We downloaded publicly available microarray dataset GSE20333 from GEO database and applied DCGL package in R to identify DCGs in 6 PD patients and 6 non-PD controls. Among all genes tested, we found a total of 1004 DCGs with FDR <0.25. Besides, a total of 459683 links were predicted among these DCGs.

Enrichment of PD Associated Pathways

In order to functional annotation of the large lists of genes in our result, we used the online biological classification tool DAVID and observed significant enrichment of these genes in multiple KEGG categories (Table 1). Pathway analysis revealed that the DCGs were strongly associated with Ribosome (p = 2.21E-06), and Neurotrophin signaling pathway (p = 1.45E-04). In addition, Steroid biosynthesis, Spliceosome, and NOD-like receptor signaling pathway showed evidence of association with the differentially co-expressed genes (p<0.01).

Regulatory Network Construction

We matched the 1004 DCGs and the 459683 links to the known regulatory data between transcription factors (TFs) and target genes, and obtained a total of 745 pairs of relationships between 82 TFs and 601 target genes. By integrating the regulatory relationships above, we built a regulatory network using Cytoscape [28] (Figure 1).

thumbnail
Figure 1. Regulatory network construction among TFs and their target genes.

The red nodes represent TFs and the green nodes represent their target genes. Large nodes are differentially co-expressed genes and small nodes are non-DCGs.

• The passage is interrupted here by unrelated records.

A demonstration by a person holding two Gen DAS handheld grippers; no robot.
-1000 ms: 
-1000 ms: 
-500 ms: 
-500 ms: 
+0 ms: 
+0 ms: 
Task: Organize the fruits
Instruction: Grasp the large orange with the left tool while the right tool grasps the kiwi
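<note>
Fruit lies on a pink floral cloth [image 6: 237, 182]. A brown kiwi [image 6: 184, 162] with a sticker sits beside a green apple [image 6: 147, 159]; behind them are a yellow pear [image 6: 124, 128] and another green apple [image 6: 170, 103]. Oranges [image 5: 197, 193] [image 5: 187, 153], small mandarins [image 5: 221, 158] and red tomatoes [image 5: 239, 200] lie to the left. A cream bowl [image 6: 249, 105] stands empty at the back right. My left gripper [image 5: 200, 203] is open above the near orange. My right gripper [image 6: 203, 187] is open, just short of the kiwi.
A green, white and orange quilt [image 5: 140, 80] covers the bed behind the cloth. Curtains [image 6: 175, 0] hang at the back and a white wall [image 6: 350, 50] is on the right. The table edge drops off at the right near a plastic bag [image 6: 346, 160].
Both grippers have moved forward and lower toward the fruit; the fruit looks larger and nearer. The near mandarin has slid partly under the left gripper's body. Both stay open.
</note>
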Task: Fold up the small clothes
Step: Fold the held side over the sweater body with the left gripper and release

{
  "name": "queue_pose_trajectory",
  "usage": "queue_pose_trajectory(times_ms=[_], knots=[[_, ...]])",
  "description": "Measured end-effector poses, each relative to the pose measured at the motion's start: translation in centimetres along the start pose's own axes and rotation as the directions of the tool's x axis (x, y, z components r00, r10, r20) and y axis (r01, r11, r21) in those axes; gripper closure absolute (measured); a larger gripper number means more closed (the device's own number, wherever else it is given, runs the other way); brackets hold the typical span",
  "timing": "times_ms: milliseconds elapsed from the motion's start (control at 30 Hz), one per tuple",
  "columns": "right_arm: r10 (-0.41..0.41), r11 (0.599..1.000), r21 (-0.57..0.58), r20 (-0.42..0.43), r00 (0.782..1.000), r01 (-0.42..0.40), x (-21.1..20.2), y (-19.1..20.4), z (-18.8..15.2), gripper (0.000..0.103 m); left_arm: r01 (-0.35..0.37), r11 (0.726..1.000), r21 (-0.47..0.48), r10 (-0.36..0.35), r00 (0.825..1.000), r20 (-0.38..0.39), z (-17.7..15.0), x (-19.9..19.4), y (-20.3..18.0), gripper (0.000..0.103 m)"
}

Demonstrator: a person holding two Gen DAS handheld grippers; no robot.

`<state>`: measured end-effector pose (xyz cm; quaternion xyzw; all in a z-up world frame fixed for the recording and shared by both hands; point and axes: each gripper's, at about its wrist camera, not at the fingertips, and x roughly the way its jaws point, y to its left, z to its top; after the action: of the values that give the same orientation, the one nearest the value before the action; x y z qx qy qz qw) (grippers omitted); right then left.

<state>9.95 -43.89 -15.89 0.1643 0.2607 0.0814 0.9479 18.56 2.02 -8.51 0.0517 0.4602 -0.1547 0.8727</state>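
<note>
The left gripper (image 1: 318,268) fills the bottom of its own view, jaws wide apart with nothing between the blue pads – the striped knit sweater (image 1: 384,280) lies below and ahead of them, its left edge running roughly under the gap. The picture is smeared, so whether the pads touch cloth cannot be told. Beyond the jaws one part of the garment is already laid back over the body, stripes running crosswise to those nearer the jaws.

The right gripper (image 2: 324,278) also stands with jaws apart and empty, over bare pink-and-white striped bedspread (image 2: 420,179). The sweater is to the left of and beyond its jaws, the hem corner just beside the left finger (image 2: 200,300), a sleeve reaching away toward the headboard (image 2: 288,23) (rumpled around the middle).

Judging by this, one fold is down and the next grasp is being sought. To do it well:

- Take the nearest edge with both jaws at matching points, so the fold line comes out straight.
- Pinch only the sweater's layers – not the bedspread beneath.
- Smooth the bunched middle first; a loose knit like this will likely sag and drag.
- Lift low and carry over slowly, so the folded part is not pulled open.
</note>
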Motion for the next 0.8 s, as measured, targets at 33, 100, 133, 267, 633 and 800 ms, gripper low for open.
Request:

http://dx.doi.org/10.1371/journal.pone.0052319.g001

Impact Analysis of Transcription Factor

The above network generates vast amounts of data. In order to focus on the most meaningful information, we calculated the RIF of each TF. The top 5 ranked TFs are HLF (hepatic leukemia factor), NKX3-1 (NK3 homeobox 1), TAL1 (T cell acute lymphocytic leukemia 1), RFX1 (regulatory factor X, 1) and EGR3 (early growth response 3) (Table 2). The relationships between these top 5 TFs and their target genes were shown in Figure 2 and Table 3. From Table 3, we could find that HLF, E2F1 (E2F transcription factor 1) and STAT4 (signal transducer and activator of transcription 4) are both TFs and DCGs. Other TFs, such as NKX3-1, TAL1, RFX1 and EGR3, are not DCGs, but their target genes are.

thumbnail
Figure 2. The regulatory relationships between the top 5 TFs and their target genes.

The red nodes represent transcription factors and the green nodes represent their target genes.

http://dx.doi.org/10.1371/journal.pone.0052319.g002

thumbnail
Table 3. The regulatory relationships between the top 5 TFs and their target genes.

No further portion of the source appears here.